Artinya :   Hai anakku, sesungguhnya dunia ini tidak obahnya seperti lautan dalam yang menenggelamkan banyak orang, maka gunakanlah iman sebagai bahtera untuk mengharunginya, berisikan takwa dan berlayarkan tawakkal. Semoga kamu selamat, tapi aku sendiri sangsi akan keselamatanmu ”.
Kamum Muslimin yang saya muliakan...............!
Melalui khutbah ini saya mengajak kepada kita semua, marilah kita tampil pada hari ini dan untuk hari-hari selanjutnya dengan saling memaafkan. Maka, sebarkanlah rasa damai dan kasih sayang, hapuslah luka lama, jangan ciptakan luka yang baru, tinggalkan dendam permusuhan dan hapus rasa kebencian.
Idul fitri hanya pantas dirayakan oleh orang-orang yang telah berpuasa Ramadhan dan orang-orang yang ikhlas untuk saling memaafkan, dan mau berlapang dada menerima kembali kehadiran orang-orang yang dulu sangat dibencinya.
Sebaliknya bersedihlah orang-orang yang gagal memenuhi undangan Allah di bulan Ramadhan, juga orang-orang yang tidak mau meminta maaf atau enggan memberi maaf pada orang lain.
Allah SWT selalu memanggil hamba-hamba-Nya yang beriman agar mau membuka diri dan toleran seperti firman-Nya dalam surat an-Nuur ayat 22:
..................................... وَلْيَعْفُوا وَلْيَصْفَحُوا أَلاَ تُحِبُّونَ أَنْ يَغْفِرَ اللهُ  لَكُمْ وَاللهُ غَفُورٌ رَحِيمٌ
Artinya : Dan hendaklah mereka mema`afkan dan berlapang dada. Apakah kamu tidak ingin bahwa Allah mengampunimu? Dan Allah adalah Maha Pengampun lagi Maha Penyayang. (QS. an-Nuur : 22).
Akhirnya Saya ucapkan: SELAMAT HARI RAYA IDUL FITRI 1 SYAWAL 1433 H MOHON MA’AF LAHIR DAN BATIN ”.. Semoga kita kembali kepada fitrah dan bersih dari dosa, baik dosa kepada Allah maupun dosa kepada sesama manusia.
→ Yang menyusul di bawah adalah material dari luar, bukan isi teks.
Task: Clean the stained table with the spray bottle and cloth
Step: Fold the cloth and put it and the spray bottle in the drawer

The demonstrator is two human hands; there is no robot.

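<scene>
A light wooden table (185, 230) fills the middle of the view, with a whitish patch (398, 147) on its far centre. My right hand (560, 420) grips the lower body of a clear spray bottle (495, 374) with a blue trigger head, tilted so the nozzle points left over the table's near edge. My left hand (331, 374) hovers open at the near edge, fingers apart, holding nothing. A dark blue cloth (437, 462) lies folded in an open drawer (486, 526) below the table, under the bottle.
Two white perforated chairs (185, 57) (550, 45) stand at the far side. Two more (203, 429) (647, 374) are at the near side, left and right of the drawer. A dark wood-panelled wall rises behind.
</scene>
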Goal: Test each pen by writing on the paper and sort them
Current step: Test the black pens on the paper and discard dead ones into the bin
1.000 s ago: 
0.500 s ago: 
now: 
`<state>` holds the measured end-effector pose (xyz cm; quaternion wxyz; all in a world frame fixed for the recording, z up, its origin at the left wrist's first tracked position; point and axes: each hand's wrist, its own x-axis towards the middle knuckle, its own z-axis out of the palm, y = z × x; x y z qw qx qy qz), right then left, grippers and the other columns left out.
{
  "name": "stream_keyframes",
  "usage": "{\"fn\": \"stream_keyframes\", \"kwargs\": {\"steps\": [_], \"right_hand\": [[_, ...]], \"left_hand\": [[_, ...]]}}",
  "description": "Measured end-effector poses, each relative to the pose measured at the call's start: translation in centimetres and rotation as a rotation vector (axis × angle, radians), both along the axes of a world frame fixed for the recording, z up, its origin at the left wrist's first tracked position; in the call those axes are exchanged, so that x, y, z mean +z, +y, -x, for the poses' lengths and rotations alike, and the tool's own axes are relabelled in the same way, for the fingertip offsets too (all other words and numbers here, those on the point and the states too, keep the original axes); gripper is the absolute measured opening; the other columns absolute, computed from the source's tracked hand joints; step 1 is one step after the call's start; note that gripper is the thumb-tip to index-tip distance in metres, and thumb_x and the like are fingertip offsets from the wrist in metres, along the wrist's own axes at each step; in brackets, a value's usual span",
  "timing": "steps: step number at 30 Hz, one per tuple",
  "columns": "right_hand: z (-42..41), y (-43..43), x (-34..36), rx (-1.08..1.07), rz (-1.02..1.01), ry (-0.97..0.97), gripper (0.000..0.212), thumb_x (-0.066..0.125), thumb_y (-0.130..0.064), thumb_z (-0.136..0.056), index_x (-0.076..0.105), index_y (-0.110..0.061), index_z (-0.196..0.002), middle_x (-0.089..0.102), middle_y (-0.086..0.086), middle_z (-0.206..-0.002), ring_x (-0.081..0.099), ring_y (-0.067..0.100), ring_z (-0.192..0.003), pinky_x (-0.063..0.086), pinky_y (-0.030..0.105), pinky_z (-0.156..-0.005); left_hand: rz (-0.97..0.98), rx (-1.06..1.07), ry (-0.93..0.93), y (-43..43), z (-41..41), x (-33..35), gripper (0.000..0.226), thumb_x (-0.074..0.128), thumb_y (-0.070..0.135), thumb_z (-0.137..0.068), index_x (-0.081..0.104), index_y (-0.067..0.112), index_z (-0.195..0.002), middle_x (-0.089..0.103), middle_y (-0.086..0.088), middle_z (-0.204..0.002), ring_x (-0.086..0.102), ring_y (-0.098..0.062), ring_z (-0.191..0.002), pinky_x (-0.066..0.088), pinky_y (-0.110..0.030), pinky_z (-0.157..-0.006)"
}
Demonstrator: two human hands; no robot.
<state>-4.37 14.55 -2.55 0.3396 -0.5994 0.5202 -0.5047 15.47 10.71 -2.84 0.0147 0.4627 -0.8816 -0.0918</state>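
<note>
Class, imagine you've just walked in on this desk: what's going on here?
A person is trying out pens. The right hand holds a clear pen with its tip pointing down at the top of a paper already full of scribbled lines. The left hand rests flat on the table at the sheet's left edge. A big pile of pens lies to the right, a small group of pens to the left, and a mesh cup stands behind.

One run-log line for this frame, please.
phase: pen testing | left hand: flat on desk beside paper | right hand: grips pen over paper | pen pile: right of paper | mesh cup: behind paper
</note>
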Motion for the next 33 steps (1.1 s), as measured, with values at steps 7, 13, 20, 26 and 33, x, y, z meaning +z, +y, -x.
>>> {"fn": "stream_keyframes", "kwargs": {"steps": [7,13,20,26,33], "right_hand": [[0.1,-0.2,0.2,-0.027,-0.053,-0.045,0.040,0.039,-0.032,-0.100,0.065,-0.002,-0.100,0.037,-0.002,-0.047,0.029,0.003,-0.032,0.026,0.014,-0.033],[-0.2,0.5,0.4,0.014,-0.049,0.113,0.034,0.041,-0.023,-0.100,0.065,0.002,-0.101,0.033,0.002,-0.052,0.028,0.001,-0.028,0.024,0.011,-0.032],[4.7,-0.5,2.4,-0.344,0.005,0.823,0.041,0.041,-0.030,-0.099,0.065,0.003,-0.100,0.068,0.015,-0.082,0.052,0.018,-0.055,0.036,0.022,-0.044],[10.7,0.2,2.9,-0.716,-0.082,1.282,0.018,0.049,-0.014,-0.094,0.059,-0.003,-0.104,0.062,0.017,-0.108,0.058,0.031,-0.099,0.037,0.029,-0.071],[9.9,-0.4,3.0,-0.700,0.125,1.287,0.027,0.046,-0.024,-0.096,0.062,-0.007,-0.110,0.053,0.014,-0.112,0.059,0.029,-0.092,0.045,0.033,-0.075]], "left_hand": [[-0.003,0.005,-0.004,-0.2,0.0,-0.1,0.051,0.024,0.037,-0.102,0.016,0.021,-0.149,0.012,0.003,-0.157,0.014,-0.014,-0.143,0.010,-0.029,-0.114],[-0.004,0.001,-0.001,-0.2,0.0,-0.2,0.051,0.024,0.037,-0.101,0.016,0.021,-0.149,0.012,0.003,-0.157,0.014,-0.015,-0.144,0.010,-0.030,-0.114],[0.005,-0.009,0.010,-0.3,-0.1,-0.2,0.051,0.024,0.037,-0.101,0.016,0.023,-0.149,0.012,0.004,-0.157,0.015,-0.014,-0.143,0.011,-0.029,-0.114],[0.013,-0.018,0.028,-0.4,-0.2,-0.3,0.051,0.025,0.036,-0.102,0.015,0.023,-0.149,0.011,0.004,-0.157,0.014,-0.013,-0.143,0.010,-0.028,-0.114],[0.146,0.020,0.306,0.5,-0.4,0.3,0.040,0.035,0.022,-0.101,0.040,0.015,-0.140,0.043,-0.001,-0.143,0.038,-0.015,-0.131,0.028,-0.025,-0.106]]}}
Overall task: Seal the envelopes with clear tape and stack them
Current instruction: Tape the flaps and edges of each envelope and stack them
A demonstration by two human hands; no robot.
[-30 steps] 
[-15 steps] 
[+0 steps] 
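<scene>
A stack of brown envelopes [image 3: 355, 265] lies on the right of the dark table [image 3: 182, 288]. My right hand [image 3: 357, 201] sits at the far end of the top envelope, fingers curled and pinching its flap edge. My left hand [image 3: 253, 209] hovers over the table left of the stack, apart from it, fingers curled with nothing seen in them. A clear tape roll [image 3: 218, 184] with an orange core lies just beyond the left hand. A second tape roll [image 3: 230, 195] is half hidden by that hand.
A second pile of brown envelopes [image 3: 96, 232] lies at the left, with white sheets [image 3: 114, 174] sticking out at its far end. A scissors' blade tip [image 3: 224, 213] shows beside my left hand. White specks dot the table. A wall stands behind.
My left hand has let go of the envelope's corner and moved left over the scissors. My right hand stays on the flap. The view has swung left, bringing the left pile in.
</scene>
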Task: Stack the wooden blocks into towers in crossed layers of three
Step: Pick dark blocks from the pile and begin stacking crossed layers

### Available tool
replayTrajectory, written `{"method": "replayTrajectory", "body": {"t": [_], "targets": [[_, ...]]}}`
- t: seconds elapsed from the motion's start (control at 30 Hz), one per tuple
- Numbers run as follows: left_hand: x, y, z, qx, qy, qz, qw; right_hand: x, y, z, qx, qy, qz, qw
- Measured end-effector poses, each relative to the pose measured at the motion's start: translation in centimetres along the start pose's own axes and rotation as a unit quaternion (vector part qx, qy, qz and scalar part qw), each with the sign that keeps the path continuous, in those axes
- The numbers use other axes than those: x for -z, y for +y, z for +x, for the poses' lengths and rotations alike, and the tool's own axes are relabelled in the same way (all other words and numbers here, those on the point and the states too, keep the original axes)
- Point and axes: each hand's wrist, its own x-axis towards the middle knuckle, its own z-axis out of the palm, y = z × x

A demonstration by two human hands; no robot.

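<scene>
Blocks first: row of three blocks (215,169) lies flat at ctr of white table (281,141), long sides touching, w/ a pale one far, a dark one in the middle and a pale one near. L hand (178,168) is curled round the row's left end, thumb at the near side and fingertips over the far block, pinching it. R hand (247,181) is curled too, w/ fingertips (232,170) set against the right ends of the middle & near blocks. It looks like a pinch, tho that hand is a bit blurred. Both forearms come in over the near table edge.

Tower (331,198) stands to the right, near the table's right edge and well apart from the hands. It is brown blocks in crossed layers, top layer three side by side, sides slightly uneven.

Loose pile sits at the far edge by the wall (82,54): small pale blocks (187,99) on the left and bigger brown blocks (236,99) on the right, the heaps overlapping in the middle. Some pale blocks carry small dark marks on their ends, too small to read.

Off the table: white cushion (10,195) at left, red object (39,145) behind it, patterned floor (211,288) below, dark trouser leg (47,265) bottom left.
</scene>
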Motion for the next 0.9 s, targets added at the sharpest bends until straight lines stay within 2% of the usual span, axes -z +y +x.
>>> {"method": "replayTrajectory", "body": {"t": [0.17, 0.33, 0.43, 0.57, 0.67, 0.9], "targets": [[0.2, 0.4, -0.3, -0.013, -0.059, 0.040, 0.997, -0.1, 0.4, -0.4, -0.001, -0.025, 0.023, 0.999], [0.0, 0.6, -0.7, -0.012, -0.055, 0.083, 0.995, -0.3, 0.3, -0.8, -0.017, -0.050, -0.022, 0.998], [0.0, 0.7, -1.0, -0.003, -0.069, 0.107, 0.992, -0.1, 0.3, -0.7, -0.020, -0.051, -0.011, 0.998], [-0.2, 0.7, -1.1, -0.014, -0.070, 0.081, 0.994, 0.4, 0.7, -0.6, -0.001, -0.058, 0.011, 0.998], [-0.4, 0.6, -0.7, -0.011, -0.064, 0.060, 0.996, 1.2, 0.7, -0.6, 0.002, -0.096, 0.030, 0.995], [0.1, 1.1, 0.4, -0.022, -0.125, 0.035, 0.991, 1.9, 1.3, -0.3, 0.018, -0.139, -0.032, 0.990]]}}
Dengan demikian mulia kita dihadapan Allah, terhormat kita dihadapan sesama manusia.
بَـارَ كَ اللهُ لِـيْ وَ لـَـكـُـمْ فِى الـْـقـُـرْ آ ِن ا لـْـعَـظِـيْـمِ وَ نَـفـَـعَـنِـيْ وَ اِ يـَّـا كـُـمْ بـِـمَـا فِـيْهِ مِـنَ ا ْلا يَـاتِ وَ ا لـِذ ّ كـْـرِ ا لْـحَـكِـيْـمِ  وَتــَـقـَـبـَّـلَ مِـنِّيْ وَ مِـنْـكـُمْ تـِـلا َ وَ تـَـه اِ نـَّـه هُــوَ ا لـسَّــمِــيْــعُ ا لـعَـلـِـيْـمُ  وَ ا لْـحَـمْـدُ ِللهِ رَ بِّ ا لـْـعـَالـَـمِـيْـنَ.